Example: After a story broke about a young patient being separated from her parents at Boston Children’s Hospital, online vigilantes from Anonymous, a well-known group of hackers, pledged to show support for the family by launching DDoS attacks to disrupt its network. The situation was described in more detail in a recent article from CIO magazine.

Boston Children’s managed to keep the impact from the attacks at a minimum, according to the article. No patient data was compromised, and while access to its e-prescribing system was limited, the hospital’s electronic health records (EHR) system wasn’t affected at all.

Protect your hospital from threats

DDoS attacks are becoming more common toward hospitals and other large institutions.
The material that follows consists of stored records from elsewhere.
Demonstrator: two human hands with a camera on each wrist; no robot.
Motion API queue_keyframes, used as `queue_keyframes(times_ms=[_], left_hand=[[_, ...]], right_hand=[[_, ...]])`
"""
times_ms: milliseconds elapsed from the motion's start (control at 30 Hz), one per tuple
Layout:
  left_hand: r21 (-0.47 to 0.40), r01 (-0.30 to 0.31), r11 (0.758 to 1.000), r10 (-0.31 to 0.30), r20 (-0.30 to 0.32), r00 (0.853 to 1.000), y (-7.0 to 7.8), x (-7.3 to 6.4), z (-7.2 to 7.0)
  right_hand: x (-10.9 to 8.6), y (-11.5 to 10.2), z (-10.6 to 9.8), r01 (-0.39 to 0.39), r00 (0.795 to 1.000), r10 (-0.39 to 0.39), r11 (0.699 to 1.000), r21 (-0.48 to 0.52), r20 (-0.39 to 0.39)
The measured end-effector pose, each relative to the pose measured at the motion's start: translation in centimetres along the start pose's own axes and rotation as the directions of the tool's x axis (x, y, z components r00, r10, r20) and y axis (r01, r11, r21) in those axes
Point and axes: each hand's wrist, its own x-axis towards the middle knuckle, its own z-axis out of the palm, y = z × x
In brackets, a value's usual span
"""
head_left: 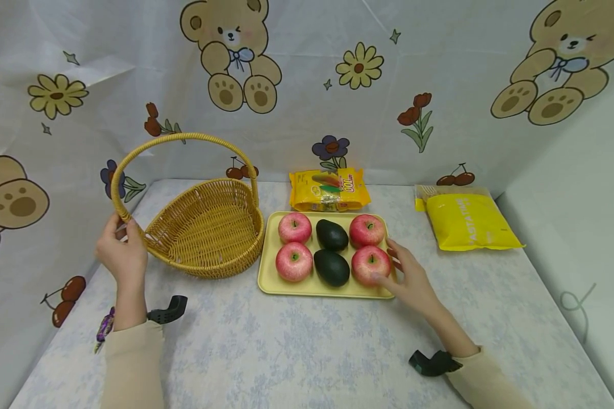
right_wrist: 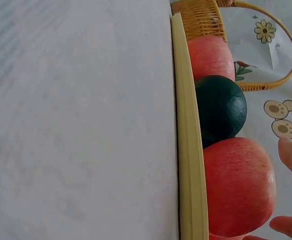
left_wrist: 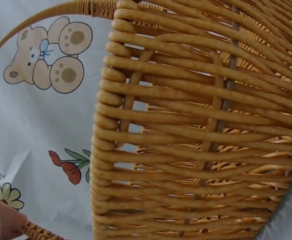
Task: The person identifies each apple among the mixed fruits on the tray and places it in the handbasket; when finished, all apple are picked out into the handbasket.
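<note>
The apple (head_left: 370, 262) at the tray's (head_left: 312, 289) near right corner calls for cupping round its widest part; the right grip (head_left: 413, 283) spreads beside it, holding nothing (contact is unclear). The left grip (head_left: 126, 250), fingers curled on the basket handle (head_left: 189, 137), should steady it.

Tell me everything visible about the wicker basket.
The basket is golden-yellow and looks woven from wicker or a similar cane, with slatted sides whose gaps show in the left wrist view, a woven floor and a roughly oval opening. A tall, tightly wrapped handle arches above it. The left grip holds that handle low on its left side. The opening faces upward; whether the base rests flat is unclear. It sits left of the yellow tray, too close to tell whether they touch.
</note>
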Motion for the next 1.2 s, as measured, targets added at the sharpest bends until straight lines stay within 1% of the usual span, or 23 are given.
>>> queue_keyframes(times_ms=[267,533,733,933,1200], left_hand=[[0.007,-0.006,1.000,0.006,-0.001,1.000,0.1,-0.1,0.0],[0.013,-0.037,0.999,0.037,-0.012,0.999,0.0,-0.1,0.1],[0.015,-0.031,0.999,0.031,-0.009,0.999,-0.2,-0.1,0.2],[0.013,-0.018,1.000,0.018,-0.006,1.000,-0.2,-0.2,0.2],[0.011,-0.039,0.999,0.039,-0.020,0.999,-0.1,-0.2,0.2]], right_hand=[[-0.1,0.0,0.5,-0.043,0.999,0.043,0.999,0.000,0.010],[-0.1,0.0,1.0,-0.087,0.996,0.087,0.996,-0.007,0.024],[-0.2,0.2,1.4,-0.130,0.991,0.130,0.991,-0.009,0.040],[-0.4,0.2,1.6,-0.148,0.988,0.148,0.989,-0.001,0.040],[-0.4,0.1,1.8,-0.148,0.989,0.148,0.989,0.001,0.021]])
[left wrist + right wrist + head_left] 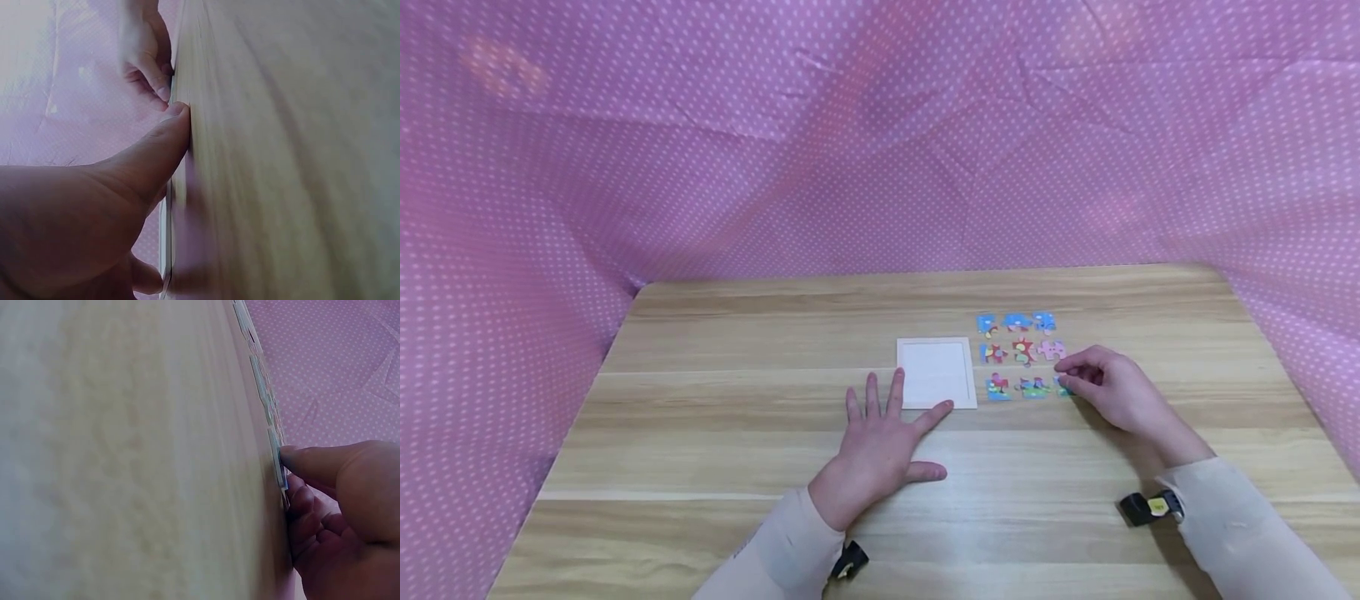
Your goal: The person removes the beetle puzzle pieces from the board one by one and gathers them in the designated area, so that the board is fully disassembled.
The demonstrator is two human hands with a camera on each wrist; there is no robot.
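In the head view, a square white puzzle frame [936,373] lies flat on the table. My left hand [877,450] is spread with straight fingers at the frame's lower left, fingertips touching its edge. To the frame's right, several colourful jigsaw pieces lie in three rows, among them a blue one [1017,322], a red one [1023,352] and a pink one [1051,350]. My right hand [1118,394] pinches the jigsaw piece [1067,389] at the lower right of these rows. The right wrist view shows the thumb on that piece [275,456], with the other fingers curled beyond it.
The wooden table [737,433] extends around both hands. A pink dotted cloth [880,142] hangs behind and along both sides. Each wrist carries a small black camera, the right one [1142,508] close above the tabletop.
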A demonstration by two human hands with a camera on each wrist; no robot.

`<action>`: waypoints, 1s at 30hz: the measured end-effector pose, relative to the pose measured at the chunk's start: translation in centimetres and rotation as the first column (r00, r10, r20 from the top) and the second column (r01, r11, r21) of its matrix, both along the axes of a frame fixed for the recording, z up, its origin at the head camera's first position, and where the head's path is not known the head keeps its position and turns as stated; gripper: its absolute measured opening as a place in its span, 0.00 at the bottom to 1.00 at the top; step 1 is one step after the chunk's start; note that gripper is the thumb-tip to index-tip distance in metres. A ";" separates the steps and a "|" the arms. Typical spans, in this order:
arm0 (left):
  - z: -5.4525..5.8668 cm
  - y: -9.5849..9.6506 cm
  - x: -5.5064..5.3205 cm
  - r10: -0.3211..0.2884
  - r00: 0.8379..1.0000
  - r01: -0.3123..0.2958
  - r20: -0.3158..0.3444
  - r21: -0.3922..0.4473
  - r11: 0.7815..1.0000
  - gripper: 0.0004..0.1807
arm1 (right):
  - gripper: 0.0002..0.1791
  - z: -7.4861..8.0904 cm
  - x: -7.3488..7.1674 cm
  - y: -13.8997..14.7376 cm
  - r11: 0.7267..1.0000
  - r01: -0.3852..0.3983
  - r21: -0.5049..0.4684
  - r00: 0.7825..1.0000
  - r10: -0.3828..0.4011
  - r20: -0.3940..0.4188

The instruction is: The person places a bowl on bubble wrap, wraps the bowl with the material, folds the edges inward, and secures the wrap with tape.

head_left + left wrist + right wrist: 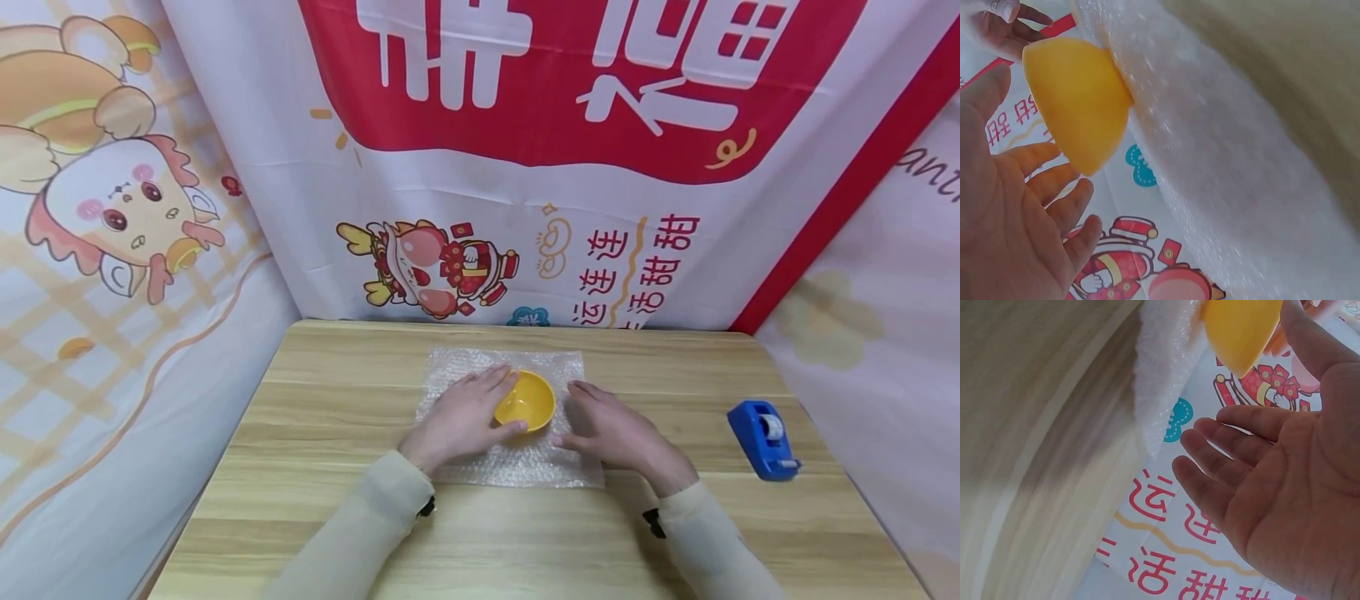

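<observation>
A yellow bowl (528, 403) stands upright on a sheet of bubble wrap (525, 467) spread on the table. On the bowl's left side is my left hand (467, 417), fingers spread, overlapping its rim in the head view. The left wrist view shows that hand's palm (1007, 219) facing the bowl (1079, 100), fingers loosely extended. My right hand (618, 427) hovers over the right part of the wrap, apart from the bowl, its thumb and fingers spread. In the right wrist view the right palm (1297, 487) faces the bowl (1238, 331) with nothing in it.
A blue tape dispenser (765, 442) with a roll of tape stands at the right of the wooden table (337, 483). Printed cloth (420, 183) hangs behind the table's back edge and along both sides.
</observation>
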State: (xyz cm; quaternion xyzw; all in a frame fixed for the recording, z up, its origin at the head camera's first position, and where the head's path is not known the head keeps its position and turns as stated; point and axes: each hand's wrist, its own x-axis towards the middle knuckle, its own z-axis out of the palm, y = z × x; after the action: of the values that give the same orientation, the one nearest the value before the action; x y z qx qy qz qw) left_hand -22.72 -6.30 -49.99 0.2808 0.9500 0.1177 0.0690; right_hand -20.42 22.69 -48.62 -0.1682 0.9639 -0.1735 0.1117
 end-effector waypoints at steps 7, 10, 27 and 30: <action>0.0 1.1 -0.3 0.021 1.000 -0.020 0.022 -0.010 1.000 0.58 | 0.54 -0.5 0.2 0.7 1.000 -0.017 0.004 1.000 0.017 0.009; 0.1 1.3 -0.5 0.030 0.999 -0.029 0.046 -0.017 0.999 0.60 | 0.50 -0.9 0.3 1.0 1.000 -0.021 0.005 1.000 0.021 0.012; 0.5 1.9 -1.2 0.116 0.981 -0.122 0.156 0.028 0.992 0.62 | 0.44 -2.0 1.1 2.6 0.983 -0.182 -0.026 0.981 0.184 0.057; 0.7 2.1 -1.1 0.122 0.981 -0.128 0.148 0.029 0.991 0.61 | 0.44 -2.2 1.1 2.7 0.981 -0.192 -0.014 0.980 0.192 0.044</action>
State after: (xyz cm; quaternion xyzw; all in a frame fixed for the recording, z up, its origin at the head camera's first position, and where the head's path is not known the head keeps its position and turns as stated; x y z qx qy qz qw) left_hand -23.79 -4.20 -49.32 0.2126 0.9557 0.1604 0.1255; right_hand -19.30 25.36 -50.81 -0.2570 0.9396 -0.1704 0.1486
While investing in a secure IT network can mitigate some of the risks of these attacks, they may not stop them completely.

Here’s how hospitals can prepare for a DDoS attack using this strategy taken straight from the playbook of Boston Children’s Hospital:

  • Know your system – including its capabilities and limitations. If your EHR is hosted on your hospital’s internal network, you’ll need another way to access patient data in case of a DDoS attack. (Tip: If your EHR is hosted on a cloud-based server or other external network, it still may be a good idea to ask your vendor how it would handle access if hackers attacked, and use its response to help craft your plan.) You’ll also need a Plan B if your e-prescribing system is hosted internally.
  • Have alternatives to email. If email is down, or if its security is compromised, you’ll need another way to communicate with staff. Boston Children’s used Voice Over IP communications, which allow staff members to communicate verbally over a secure online telephone-like network.
  • Be ready for total shutdown, if necessary. To contain the DDoS attacks and protect patient data, Boston Children’s took many of its network operations offline, including its e-prescribing system and its public website. Your hospital will need a plan for how it will continue to operate in this case.

Bottom line: Having a plan in place will both decrease the effects of a DDoS attack on your hospital and keep patients’ data from being compromised. And this will allow your facility to get back to its normal operations sooner, with fewer negative consequences.